START SUPPLIED INFORMATION

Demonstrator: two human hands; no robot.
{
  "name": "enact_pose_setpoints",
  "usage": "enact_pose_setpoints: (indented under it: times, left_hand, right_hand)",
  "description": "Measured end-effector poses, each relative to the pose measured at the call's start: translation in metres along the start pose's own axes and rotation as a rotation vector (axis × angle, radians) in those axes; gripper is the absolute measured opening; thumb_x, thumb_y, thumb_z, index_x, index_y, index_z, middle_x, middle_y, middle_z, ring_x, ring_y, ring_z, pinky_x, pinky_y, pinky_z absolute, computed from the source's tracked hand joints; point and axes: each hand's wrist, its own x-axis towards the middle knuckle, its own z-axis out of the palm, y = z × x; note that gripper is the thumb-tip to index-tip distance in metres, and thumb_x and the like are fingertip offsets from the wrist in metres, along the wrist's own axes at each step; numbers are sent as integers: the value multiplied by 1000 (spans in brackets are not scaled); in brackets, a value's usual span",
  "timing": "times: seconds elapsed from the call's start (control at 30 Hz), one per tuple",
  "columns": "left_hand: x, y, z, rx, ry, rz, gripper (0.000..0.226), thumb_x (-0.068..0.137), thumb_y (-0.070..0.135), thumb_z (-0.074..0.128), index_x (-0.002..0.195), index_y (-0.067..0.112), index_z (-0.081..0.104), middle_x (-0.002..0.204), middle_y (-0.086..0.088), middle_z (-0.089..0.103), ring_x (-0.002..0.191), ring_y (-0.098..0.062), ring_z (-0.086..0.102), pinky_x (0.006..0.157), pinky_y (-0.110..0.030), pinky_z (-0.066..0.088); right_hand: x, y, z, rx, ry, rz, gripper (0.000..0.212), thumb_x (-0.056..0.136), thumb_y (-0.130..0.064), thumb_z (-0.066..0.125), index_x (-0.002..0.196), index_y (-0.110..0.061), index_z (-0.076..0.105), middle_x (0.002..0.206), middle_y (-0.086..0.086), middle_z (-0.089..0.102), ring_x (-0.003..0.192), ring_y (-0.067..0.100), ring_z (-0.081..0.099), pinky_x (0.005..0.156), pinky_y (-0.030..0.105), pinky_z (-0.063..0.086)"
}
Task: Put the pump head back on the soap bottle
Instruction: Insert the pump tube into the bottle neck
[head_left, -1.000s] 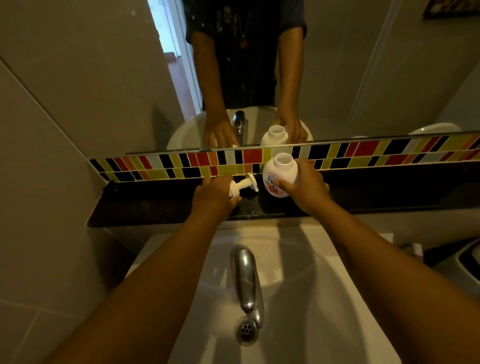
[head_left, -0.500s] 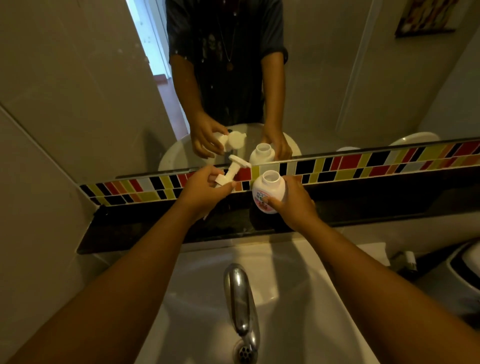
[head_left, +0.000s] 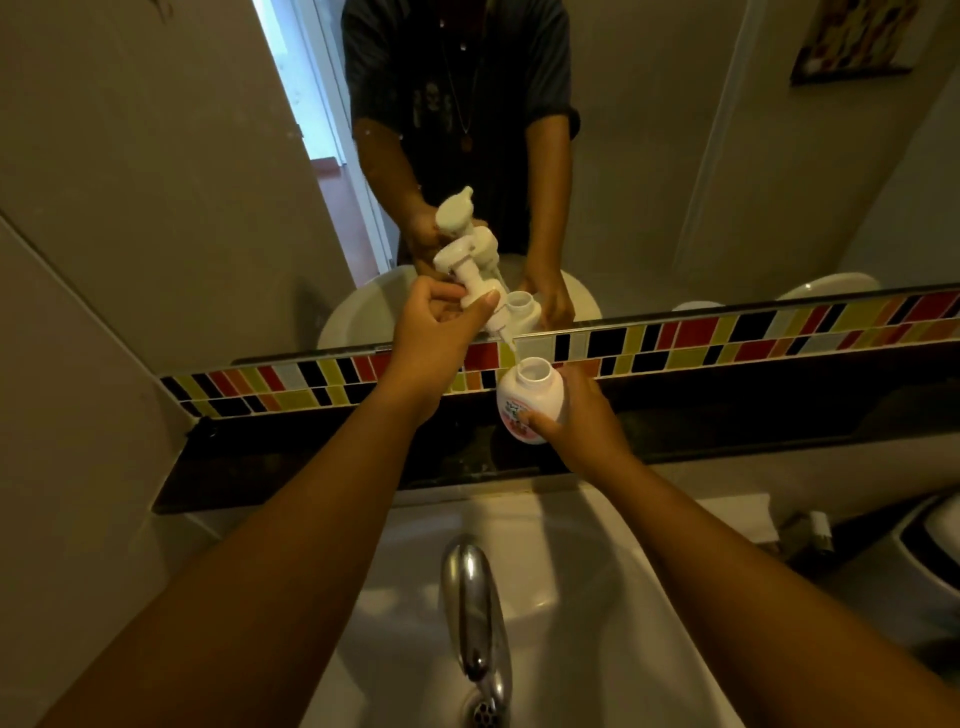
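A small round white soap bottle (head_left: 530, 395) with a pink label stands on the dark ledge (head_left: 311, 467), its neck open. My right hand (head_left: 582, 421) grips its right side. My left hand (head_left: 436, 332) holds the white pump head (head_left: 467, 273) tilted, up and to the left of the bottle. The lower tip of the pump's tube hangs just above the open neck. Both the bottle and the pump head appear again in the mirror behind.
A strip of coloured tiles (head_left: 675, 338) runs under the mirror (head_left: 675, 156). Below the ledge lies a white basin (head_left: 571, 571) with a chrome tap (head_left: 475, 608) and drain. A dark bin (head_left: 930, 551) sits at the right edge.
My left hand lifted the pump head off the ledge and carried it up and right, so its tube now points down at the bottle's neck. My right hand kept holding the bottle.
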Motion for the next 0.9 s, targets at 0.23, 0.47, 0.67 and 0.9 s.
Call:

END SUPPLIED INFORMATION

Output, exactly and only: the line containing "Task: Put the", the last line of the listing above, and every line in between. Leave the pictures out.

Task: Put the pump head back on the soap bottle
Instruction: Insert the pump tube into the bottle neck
[head_left, -1.000s] 
[head_left, -0.500s] 
[head_left, +0.000s] 
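A small round white soap bottle (head_left: 530, 395) with a pink label stands on the dark ledge (head_left: 311, 467), its neck open. My right hand (head_left: 582, 421) grips its right side. My left hand (head_left: 436, 332) holds the white pump head (head_left: 467, 273) tilted, up and to the left of the bottle. The lower tip of the pump's tube hangs just above the open neck. Both the bottle and the pump head appear again in the mirror behind.
A strip of coloured tiles (head_left: 675, 338) runs under the mirror (head_left: 675, 156). Below the ledge lies a white basin (head_left: 571, 571) with a chrome tap (head_left: 475, 608) and drain. A dark bin (head_left: 930, 551) sits at the right edge.
My left hand lifted the pump head off the ledge and carried it up and right, so its tube now points down at the bottle's neck. My right hand kept holding the bottle.
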Motion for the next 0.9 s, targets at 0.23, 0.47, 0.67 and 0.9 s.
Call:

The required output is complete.